> **Task to complete**
Please give back word for word the lines of the material below between the line containing "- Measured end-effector" and the line containing "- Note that", inclusive.

> **Data block**
━━━━━━━━━━━━━━━━━━━━

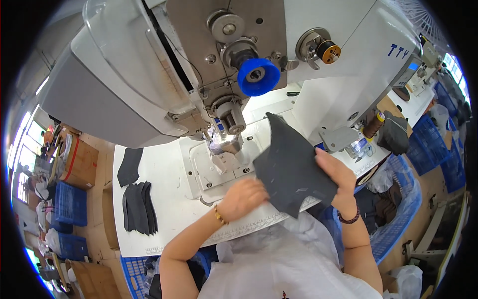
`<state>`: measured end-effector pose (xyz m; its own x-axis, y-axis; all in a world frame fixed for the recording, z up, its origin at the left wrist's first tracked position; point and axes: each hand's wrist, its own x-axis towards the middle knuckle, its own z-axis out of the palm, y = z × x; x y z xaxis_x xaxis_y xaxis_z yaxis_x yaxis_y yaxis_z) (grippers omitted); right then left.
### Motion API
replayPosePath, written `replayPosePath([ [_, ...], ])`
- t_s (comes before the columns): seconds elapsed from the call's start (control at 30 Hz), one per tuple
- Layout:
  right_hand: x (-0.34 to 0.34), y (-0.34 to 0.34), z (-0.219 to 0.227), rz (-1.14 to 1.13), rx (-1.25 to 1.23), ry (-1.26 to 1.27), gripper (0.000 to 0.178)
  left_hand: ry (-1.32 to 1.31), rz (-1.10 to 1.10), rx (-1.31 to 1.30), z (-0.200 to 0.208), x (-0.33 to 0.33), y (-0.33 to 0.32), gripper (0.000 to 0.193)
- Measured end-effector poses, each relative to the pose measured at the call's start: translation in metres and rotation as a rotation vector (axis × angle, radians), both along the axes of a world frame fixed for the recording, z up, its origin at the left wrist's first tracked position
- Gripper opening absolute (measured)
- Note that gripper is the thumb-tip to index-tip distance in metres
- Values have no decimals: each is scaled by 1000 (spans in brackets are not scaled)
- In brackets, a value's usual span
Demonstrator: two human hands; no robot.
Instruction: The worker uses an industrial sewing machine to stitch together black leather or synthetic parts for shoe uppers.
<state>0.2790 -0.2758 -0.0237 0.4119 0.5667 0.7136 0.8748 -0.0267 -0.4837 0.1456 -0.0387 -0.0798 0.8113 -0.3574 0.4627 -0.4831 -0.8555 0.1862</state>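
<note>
The sewing machine's (343, 55) blue knob (259, 85) stood nearest. Your right hand (340, 173) grasped the right edge of the dark grey piece (295, 167) above the white table (174, 214); your left hand (244, 198) curled at the left edge, though whether it gripped, I could not tell.

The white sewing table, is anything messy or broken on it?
Nothing looks spilled or broken. The stack of dark grey strip-shaped pieces on the left just looks slightly untidy, because its edges fan out unevenly.
</note>
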Motion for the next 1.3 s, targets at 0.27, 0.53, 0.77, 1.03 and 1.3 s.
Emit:
replayPosePath([
  [0.27, 17, 33, 5, -140, -52, 385, 54, -115, 512, -542, 90, -30, -31, 12],
  [0.53, -19, 123, 37, -225, 3, -49, 34, 146, 685, -877, 78, -28, -1, 18],
  [0.77, 1, 144, 47, -137, -172, 142, 32, 129, 1734, 61, -5, -155, 179, 25],
  [1.03, 9, 141, 59, -43, -290, 185, 53, -27, 1566, -214, 5, -182, 215, 23],
  [1.3, 45, 140, 5, 215, -363, -296, 36, 209, 166, -1265, 89, -95, 86, 41],
])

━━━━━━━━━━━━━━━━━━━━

> **Problem solution**
- Measured end-effector poses, each relative to the pose measured at the call's start: translation in metres and rotation as a rotation vector (axis × angle, radians), both along the axes of a world frame fixed for the recording, z up, its origin at the left wrist's first tracked position
- Gripper opening absolute (measured)
- Note that gripper is the thumb-tip to index-tip distance in metres

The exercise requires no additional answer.